Without skipping anything, transcribe the listing that follows.
-- -- --
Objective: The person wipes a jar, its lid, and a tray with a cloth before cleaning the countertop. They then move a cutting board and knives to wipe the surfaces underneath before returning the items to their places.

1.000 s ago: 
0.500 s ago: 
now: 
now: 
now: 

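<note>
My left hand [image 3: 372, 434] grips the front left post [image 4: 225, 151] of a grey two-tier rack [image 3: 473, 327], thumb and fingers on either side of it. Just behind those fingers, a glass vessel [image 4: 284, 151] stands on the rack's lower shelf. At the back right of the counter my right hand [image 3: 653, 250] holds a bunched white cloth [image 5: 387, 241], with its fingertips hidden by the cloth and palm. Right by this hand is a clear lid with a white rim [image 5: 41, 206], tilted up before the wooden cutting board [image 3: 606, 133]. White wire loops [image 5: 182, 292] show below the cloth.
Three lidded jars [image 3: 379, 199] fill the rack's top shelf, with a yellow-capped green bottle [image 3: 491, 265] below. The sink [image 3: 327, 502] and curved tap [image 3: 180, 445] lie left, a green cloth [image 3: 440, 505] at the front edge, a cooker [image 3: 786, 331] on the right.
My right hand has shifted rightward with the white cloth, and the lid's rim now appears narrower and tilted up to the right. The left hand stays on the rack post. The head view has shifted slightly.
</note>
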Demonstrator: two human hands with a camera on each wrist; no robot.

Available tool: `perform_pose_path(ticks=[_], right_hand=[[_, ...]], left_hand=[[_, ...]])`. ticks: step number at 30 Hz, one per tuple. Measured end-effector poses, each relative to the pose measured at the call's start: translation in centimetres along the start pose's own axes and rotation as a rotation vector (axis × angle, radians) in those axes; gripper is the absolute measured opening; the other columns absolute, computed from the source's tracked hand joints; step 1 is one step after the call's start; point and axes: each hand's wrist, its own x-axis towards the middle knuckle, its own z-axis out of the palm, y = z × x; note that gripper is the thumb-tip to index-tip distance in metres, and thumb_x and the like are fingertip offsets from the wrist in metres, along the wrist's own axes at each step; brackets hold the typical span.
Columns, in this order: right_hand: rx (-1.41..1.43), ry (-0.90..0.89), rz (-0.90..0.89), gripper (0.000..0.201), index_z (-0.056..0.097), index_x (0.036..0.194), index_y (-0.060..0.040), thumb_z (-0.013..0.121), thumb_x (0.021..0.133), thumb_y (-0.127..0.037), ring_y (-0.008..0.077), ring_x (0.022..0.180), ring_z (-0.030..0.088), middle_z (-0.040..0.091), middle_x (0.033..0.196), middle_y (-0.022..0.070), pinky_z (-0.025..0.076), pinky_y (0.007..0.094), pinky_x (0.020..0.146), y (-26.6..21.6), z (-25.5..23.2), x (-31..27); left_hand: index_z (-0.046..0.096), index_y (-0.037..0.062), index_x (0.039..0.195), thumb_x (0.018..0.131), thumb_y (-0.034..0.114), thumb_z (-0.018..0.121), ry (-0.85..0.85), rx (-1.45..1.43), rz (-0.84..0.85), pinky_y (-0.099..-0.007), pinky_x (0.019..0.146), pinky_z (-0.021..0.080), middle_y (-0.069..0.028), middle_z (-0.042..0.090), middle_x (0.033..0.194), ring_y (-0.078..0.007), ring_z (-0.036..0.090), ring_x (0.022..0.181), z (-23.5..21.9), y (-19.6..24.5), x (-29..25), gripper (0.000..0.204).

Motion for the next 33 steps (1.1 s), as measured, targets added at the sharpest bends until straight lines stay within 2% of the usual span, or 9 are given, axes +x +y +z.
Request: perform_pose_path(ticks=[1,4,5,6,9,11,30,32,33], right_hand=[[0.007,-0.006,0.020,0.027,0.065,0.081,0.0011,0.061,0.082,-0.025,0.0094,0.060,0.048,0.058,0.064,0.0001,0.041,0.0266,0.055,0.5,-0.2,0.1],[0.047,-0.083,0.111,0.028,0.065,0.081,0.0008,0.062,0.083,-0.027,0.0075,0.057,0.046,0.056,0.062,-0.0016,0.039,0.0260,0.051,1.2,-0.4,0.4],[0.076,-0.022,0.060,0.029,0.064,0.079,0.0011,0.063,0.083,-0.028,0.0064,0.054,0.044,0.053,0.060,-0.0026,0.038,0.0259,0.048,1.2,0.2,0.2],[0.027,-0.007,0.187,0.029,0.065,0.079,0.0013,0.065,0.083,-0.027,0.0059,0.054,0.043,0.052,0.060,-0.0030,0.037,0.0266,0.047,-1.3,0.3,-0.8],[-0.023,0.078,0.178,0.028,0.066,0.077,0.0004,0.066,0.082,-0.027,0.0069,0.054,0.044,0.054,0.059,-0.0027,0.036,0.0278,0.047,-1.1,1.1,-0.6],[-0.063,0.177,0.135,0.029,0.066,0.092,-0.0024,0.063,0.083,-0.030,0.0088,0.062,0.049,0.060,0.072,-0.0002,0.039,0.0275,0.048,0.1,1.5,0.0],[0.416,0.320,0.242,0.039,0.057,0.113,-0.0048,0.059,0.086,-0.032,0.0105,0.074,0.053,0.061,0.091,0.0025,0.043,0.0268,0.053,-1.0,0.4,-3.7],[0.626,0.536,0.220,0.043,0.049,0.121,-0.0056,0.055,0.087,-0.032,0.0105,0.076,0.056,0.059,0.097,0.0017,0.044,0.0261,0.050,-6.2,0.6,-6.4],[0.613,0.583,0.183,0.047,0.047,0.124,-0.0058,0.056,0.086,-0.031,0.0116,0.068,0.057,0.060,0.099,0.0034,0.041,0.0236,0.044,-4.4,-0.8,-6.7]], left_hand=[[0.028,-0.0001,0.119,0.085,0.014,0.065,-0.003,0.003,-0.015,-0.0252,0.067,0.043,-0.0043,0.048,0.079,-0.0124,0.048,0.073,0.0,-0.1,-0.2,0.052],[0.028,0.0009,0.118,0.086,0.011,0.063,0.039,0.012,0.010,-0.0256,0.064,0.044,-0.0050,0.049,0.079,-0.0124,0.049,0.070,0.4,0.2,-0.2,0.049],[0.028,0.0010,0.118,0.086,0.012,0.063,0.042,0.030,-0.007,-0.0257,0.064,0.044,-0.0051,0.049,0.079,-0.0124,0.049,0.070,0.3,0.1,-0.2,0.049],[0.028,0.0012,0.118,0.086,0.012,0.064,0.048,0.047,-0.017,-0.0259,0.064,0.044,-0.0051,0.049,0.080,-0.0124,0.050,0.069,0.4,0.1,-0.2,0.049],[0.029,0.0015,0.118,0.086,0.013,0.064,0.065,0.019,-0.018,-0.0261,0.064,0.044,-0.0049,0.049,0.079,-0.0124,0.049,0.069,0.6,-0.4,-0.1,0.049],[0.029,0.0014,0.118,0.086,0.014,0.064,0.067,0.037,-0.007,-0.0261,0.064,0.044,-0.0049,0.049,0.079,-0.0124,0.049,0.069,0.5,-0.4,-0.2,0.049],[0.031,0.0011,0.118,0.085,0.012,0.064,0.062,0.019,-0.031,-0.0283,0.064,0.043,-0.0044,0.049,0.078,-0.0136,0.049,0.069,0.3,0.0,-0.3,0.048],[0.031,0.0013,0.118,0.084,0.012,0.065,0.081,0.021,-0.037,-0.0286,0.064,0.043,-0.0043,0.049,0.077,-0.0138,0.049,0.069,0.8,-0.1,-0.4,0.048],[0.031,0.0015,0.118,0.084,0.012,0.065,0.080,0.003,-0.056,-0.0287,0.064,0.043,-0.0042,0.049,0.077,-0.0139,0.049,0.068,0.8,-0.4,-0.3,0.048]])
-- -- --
_PROBLEM SOLUTION_
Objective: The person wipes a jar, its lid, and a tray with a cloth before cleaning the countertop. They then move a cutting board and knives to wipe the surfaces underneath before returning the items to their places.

1.000 s ago: 
0.500 s ago: 
now: 
now: 
now: 

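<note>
My left hand [image 3: 372, 434] grips the front left post [image 4: 225, 151] of a grey two-tier rack [image 3: 473, 327], thumb and fingers on either side of it. Just behind those fingers, a glass vessel [image 4: 284, 151] stands on the rack's lower shelf. At the back right of the counter my right hand [image 3: 653, 250] holds a bunched white cloth [image 5: 387, 241], with its fingertips hidden by the cloth and palm. Right by this hand is a clear lid with a white rim [image 5: 41, 206], tilted up before the wooden cutting board [image 3: 606, 133]. White wire loops [image 5: 182, 292] show below the cloth.
Three lidded jars [image 3: 379, 199] fill the rack's top shelf, with a yellow-capped green bottle [image 3: 491, 265] below. The sink [image 3: 327, 502] and curved tap [image 3: 180, 445] lie left, a green cloth [image 3: 440, 505] at the front edge, a cooker [image 3: 786, 331] on the right.
My right hand has shifted rightward with the white cloth, and the lid's rim now appears narrower and tilted up to the right. The left hand stays on the rack post. The head view has shifted slightly.
</note>
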Demonstrator: two human hands with a camera on each wrist; no robot.

Available tool: `perform_pose_path(ticks=[_], right_hand=[[_, ...]], left_hand=[[_, ...]])`. ticks: step number at 30 Hz, one per tuple. Measured end-effector poses, each relative to the pose measured at the call's start: translation in centimetres along the start pose's own axes and rotation as a rotation vector (axis × angle, radians) in those axes; gripper is the absolute measured opening; the other columns absolute, computed from the source's tracked hand joints; step 1 is one step after the call's start; point and axes: each hand's wrist, its own x-axis towards the middle knuckle, its own z-axis out of the palm, y = z × x; note that gripper is the thumb-tip to index-tip distance in metres, and thumb_x and the like are fingertip offsets from the wrist in metres, along the wrist's own axes at each step; brackets hold the typical span.
Columns, in this order: right_hand: rx (-1.41..1.43), ry (-0.90..0.89), rz (-0.90..0.89), gripper (0.000..0.201), index_z (-0.056..0.097), index_x (0.036..0.194), index_y (-0.060..0.040), thumb_z (-0.013..0.121), thumb_x (0.021..0.133), thumb_y (-0.127..0.037), ring_y (-0.008..0.077), ring_x (0.022..0.180), ring_z (-0.030..0.088), middle_z (-0.040..0.091), middle_x (0.033..0.196), middle_y (-0.022..0.070), pinky_z (-0.025..0.076), pinky_y (0.007..0.094), pinky_x (0.020..0.146), y (-26.6..21.6), z (-25.5..23.2), x (-31..27); left_hand: index_z (-0.046..0.096), index_y (-0.037..0.062), index_x (0.039..0.195), thumb_x (0.018..0.131), thumb_y (-0.034..0.114), thumb_z (-0.018..0.121), ry (-0.85..0.85), rx (-1.45..1.43), rz (-0.84..0.85), pinky_y (-0.099..-0.007), pinky_x (0.019..0.146), pinky_z (-0.021..0.080), middle_y (-0.069..0.028), middle_z (-0.042..0.090), middle_x (0.033..0.194), ring_y (-0.078..0.007), ring_z (-0.036..0.090), ring_x (0.022..0.181), z (-23.5..21.9), y (-19.6..24.5), x (-29..25), gripper (0.000..0.204).

Motion for the next 33 steps (1.1 s), as measured, targets added at the sharpest bends until straight lines stay within 2% of the usual span, or 9 are given, axes +x +y +z.
Request: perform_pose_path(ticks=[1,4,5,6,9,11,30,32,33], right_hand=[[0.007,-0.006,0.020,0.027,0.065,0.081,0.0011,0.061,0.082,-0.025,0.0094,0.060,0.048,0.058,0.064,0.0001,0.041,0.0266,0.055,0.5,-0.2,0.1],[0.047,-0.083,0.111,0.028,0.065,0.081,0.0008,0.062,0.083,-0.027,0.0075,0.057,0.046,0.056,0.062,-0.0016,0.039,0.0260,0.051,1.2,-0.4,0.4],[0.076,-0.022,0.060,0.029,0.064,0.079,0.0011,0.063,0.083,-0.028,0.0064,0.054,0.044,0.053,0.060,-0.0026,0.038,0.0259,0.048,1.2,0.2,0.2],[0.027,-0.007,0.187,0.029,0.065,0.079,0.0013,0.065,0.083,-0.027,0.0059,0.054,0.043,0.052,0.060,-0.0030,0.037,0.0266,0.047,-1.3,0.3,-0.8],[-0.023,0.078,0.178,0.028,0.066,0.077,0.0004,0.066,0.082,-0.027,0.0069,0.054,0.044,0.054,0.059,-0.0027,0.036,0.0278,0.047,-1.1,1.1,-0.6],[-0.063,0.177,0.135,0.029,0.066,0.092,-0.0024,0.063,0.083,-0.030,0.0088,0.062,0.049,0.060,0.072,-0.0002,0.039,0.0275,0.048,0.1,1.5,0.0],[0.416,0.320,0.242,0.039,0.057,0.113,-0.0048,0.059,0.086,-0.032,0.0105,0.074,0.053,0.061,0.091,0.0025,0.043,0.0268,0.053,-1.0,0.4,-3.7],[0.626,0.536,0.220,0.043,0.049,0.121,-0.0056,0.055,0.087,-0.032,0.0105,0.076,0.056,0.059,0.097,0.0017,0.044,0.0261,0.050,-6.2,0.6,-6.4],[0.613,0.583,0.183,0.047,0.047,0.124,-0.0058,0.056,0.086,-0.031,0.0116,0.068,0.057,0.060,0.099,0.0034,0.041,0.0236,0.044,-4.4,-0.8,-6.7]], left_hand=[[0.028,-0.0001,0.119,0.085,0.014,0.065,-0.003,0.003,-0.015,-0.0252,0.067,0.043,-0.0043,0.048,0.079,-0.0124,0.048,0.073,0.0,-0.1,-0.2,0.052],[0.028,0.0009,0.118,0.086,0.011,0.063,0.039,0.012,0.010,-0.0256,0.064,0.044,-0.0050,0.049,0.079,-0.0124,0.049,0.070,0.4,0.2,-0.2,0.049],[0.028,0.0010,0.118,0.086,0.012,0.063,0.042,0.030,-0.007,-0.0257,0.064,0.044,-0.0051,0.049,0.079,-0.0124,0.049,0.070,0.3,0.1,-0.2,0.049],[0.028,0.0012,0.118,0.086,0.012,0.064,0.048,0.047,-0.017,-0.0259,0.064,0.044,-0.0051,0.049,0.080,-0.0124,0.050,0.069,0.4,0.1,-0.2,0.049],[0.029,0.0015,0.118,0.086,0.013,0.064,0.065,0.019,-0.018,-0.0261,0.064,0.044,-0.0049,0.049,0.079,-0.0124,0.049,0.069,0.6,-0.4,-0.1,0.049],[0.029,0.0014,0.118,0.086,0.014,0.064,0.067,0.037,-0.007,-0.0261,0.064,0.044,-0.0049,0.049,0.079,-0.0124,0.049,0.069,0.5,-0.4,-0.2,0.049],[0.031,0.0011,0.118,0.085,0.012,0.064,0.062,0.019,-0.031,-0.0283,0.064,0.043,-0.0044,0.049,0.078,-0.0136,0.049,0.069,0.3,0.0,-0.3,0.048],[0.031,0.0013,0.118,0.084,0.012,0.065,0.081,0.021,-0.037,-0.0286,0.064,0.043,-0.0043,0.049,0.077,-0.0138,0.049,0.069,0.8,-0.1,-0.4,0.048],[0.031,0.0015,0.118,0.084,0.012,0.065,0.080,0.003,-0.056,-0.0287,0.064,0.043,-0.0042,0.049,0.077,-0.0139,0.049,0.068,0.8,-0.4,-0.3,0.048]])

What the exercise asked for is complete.